START DATA SHOWN

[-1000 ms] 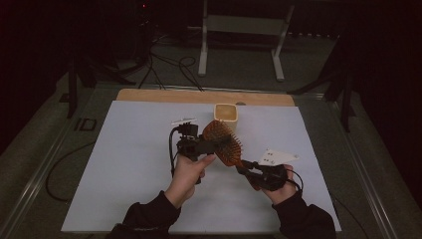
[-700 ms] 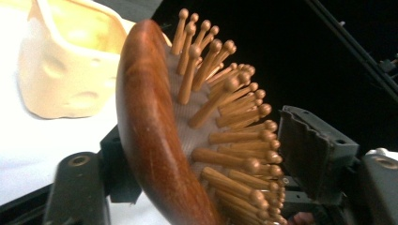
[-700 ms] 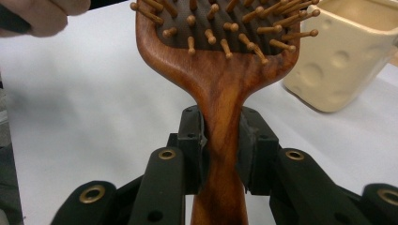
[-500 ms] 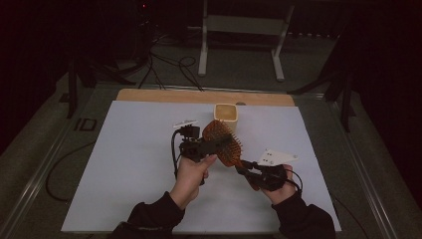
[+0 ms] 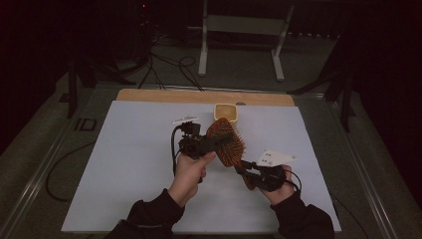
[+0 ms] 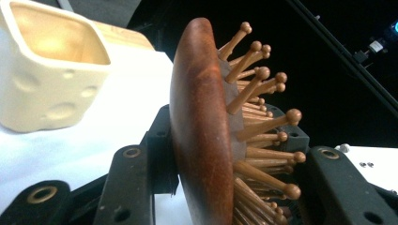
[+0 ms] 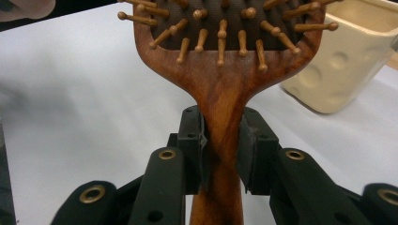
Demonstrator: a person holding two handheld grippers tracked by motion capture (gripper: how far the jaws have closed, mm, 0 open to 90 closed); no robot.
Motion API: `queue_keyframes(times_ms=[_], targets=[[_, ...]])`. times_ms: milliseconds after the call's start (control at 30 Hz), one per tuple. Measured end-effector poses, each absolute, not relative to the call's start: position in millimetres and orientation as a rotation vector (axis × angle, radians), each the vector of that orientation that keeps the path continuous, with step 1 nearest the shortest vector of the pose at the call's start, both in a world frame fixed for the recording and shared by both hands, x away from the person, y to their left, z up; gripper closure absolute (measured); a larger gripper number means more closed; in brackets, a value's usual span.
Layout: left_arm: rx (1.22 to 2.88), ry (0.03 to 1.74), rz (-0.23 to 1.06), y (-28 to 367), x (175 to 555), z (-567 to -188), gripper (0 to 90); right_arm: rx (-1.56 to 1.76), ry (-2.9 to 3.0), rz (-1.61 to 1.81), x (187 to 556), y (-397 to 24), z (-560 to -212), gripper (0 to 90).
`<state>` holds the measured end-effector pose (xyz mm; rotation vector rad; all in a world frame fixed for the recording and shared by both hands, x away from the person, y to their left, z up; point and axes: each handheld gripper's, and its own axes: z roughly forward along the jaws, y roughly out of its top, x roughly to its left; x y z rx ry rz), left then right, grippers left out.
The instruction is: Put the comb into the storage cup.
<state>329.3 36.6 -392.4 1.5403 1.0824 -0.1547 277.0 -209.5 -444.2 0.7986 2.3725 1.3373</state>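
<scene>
A: Where does the hairbrush [image 5: 226, 142] sit?

B: Above the middle of the white desk [image 5: 124, 149], held between both tools. The right tool [image 7: 220, 140] has its two jaws pressed against the wooden handle, one on each side, just below the head. The left tool [image 6: 225, 159] straddles the head: one jaw lies against the smooth wooden back, the other stands on the bristle side, among the knobbed pins.

A: Is that left one closed tight?

B: It is clamped across the head, though the bristle-side jaw's contact is hidden by the pins.

A: And the hands?

B: In the high view, the left hand [image 5: 191, 172] reaches up from six o'clock, holding its tool toward one o'clock. The right hand [image 5: 278, 186] sits at about four o'clock from the brush, its tool pointing toward ten o'clock.

A: Anything else?

B: A cream cup [image 5: 225, 112] stands at twelve o'clock from the brush, near the desk's far edge.
</scene>
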Motion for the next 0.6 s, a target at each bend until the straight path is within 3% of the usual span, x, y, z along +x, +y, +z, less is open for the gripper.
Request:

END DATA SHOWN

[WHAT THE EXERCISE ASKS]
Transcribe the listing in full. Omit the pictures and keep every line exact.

[WRITTEN RESPONSE]
[-1000 ms] 
[-700 ms] 
[-700 ms] 
[-500 ms] 
[+0 ms] 
[+0 ms] 
[+0 ms] 
Demonstrator: a person holding two handheld grippers tracked by motion capture (gripper: how far the jaws have closed, mm, 0 open to 90 closed); no robot.
Motion API: `queue_keyframes(times_ms=[_], targets=[[_, ...]])`. times_ms: milliseconds after the call's start (control at 30 Hz), one per tuple. Measured end-effector poses, each absolute, not relative to the call's start: position in millimetres and orientation as a rotation vector (axis × angle, radians), each the vector of that orientation that keeps the path continuous, with step 1 nearest the shortest vector of the pose at the call's start, both in a world frame fixed for the recording and shared by both hands, x away from the person, y to their left, z up; gripper closure absolute (measured); a larger gripper number means more closed; in brackets, a value's usual span.
Layout: left_arm: rx (1.22 to 2.88), ry (0.03 to 1.74), rz (-0.23 to 1.06), y (-28 to 367), x (175 to 555), z (-567 to -188), gripper (0 to 90); right_arm: rx (-1.56 to 1.76), ry (-2.9 to 3.0), rz (-1.61 to 1.81), x (187 to 556), y (-397 to 24), z (-560 to -212), gripper (0 to 90).
`<state>` holds the measured end-effector pose (xyz mm; rotation vector rad; all in a world frame fixed for the recording and shared by both hands, x away from the person, y to their left, z up; point and axes: each handheld gripper's, and its own axes: z roughly forward along the jaws, y roughly out of its top, x roughly to its left; x y z rx ry rz), left then right, grippers left out.
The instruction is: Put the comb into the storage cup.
<state>329.3 36.6 -392.4 1.5403 1.0824 -0.1547 277.0 -209.5 -444.2 0.7986 2.3725 1.3373</state>
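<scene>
A: Where does the hairbrush [image 5: 226, 142] sit?

B: Above the middle of the white desk [image 5: 124, 149], held between both tools. The right tool [image 7: 220, 140] has its two jaws pressed against the wooden handle, one on each side, just below the head. The left tool [image 6: 225, 159] straddles the head: one jaw lies against the smooth wooden back, the other stands on the bristle side, among the knobbed pins.

A: Is that left one closed tight?

B: It is clamped across the head, though the bristle-side jaw's contact is hidden by the pins.

A: And the hands?

B: In the high view, the left hand [image 5: 191, 172] reaches up from six o'clock, holding its tool toward one o'clock. The right hand [image 5: 278, 186] sits at about four o'clock from the brush, its tool pointing toward ten o'clock.

A: Anything else?

B: A cream cup [image 5: 225, 112] stands at twelve o'clock from the brush, near the desk's far edge.
</scene>
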Motion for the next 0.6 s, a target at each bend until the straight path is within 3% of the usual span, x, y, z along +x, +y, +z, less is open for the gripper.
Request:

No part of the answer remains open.